Of the entries that follow, how many lines hold the string "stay"? Write the number and nothing more.

> RECORD SET:
##########
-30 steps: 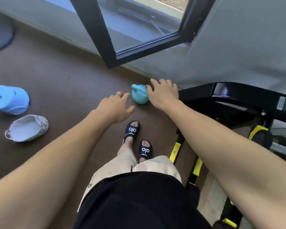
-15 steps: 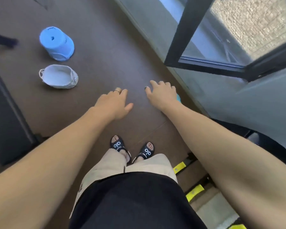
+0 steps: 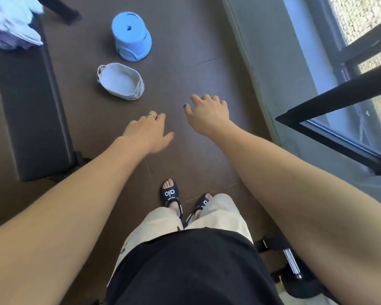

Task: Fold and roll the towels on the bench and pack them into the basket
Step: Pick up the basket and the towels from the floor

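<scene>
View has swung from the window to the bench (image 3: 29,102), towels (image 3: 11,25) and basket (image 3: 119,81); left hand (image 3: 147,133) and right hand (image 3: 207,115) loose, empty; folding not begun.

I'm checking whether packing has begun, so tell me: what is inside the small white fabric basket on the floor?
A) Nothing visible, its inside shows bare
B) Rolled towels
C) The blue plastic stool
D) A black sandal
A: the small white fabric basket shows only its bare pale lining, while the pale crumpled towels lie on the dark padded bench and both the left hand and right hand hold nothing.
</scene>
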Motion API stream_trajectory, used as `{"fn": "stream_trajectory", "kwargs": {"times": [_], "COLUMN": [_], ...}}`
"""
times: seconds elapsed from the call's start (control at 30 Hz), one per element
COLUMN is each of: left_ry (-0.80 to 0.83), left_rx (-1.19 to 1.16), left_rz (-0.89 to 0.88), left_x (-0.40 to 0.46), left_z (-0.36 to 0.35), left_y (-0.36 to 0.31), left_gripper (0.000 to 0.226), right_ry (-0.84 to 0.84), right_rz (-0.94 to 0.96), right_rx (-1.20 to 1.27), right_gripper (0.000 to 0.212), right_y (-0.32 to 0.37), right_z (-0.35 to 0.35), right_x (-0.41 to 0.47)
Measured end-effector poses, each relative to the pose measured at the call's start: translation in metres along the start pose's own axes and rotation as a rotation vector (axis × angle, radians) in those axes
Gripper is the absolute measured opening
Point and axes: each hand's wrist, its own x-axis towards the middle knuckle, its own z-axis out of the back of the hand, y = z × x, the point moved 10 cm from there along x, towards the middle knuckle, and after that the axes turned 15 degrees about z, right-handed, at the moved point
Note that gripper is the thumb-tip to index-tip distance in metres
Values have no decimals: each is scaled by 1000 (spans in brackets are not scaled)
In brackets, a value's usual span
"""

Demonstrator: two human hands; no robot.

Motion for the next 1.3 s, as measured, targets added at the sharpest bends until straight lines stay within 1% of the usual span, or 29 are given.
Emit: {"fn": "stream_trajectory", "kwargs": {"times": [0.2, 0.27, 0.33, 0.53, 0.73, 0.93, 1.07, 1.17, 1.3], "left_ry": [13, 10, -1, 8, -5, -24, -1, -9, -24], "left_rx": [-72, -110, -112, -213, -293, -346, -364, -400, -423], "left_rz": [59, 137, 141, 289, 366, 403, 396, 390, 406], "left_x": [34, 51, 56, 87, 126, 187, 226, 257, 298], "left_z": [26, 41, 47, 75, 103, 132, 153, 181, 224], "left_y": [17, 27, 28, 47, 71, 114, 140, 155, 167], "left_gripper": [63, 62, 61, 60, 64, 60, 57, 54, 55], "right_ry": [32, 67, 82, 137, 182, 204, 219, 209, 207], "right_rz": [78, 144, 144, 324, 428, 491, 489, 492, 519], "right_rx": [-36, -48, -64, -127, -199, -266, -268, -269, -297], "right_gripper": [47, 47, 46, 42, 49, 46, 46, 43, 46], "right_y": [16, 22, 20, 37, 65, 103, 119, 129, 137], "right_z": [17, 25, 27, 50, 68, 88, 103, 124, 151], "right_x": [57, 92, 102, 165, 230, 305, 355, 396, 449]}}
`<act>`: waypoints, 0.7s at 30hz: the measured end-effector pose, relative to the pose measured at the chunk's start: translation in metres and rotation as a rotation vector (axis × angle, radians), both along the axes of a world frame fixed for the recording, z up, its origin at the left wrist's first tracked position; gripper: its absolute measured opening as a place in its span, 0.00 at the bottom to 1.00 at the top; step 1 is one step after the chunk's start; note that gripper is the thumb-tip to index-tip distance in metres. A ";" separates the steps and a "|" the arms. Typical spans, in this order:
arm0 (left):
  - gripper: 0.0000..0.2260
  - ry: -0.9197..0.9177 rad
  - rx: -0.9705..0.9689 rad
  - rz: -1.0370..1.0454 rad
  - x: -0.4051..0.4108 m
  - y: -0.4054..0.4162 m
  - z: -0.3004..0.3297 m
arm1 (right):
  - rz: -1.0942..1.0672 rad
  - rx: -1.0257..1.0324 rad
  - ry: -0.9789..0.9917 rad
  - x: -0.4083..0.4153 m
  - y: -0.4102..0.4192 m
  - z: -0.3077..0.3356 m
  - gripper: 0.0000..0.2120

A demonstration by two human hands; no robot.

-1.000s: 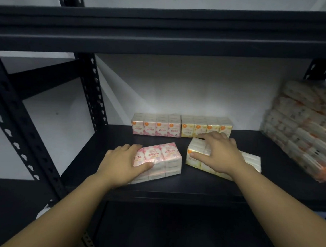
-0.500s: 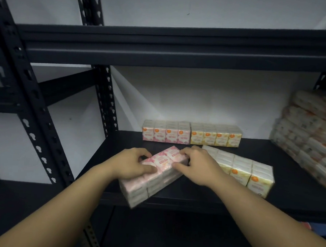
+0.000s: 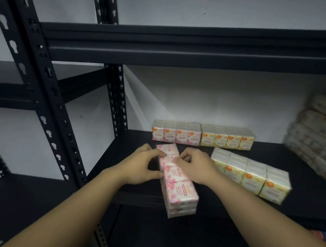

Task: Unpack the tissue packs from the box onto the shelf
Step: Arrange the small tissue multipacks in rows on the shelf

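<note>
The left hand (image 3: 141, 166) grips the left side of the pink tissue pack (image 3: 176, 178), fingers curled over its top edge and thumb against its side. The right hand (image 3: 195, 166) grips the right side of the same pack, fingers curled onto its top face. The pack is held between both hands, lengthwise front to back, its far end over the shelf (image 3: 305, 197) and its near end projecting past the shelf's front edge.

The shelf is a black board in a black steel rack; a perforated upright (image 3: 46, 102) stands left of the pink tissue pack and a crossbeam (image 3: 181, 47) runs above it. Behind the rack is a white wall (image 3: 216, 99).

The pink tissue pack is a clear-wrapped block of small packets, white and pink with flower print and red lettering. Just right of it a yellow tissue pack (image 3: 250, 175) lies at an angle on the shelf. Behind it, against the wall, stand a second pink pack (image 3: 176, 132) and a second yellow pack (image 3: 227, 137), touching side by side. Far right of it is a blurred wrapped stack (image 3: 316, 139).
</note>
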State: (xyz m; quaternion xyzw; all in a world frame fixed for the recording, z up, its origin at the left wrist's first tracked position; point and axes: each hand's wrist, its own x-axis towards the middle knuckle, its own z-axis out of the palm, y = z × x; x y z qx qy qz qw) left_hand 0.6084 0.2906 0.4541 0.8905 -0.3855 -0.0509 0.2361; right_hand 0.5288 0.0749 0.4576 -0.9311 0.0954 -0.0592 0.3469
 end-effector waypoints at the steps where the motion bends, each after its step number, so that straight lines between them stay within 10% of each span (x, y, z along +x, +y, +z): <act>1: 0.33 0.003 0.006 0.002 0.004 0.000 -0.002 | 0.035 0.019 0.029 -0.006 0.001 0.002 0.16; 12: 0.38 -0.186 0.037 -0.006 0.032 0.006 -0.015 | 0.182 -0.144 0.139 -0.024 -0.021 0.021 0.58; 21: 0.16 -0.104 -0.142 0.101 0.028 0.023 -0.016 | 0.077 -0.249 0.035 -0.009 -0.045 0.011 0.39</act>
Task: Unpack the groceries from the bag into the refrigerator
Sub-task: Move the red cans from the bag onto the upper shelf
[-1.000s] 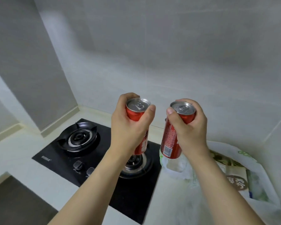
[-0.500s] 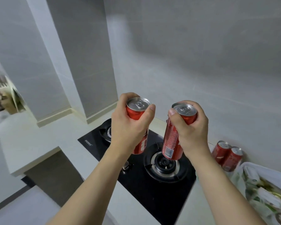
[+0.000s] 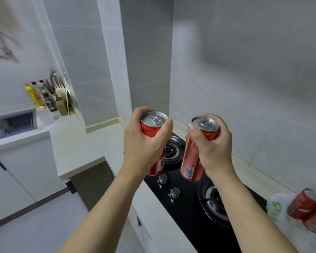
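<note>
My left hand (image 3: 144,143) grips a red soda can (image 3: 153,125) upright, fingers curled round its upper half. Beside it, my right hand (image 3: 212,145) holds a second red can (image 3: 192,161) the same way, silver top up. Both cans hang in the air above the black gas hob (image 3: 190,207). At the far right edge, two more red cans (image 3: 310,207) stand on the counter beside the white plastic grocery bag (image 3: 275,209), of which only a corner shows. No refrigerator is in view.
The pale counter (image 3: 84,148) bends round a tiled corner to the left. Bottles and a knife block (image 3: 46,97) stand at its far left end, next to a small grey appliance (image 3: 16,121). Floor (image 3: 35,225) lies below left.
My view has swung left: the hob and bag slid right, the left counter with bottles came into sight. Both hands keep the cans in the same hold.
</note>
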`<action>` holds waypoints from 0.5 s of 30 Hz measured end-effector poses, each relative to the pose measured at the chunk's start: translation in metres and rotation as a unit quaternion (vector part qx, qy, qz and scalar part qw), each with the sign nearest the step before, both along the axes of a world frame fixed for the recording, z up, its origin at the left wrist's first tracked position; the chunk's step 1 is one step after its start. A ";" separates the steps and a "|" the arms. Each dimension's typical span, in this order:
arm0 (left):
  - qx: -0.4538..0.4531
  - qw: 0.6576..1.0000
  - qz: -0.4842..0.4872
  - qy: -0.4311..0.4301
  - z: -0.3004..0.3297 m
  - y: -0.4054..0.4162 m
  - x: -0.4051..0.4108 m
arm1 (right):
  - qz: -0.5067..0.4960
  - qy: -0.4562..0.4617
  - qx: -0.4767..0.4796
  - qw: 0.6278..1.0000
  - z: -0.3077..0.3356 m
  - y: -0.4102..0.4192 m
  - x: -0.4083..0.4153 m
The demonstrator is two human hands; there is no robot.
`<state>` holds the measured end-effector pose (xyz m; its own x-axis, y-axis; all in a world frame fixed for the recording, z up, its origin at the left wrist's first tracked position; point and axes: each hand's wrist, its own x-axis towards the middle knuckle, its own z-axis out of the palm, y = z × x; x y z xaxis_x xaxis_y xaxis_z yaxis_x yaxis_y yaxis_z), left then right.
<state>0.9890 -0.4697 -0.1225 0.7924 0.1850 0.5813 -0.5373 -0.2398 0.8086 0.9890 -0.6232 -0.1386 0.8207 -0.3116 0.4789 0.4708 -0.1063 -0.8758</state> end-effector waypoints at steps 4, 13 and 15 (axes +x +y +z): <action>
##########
> REPLY:
2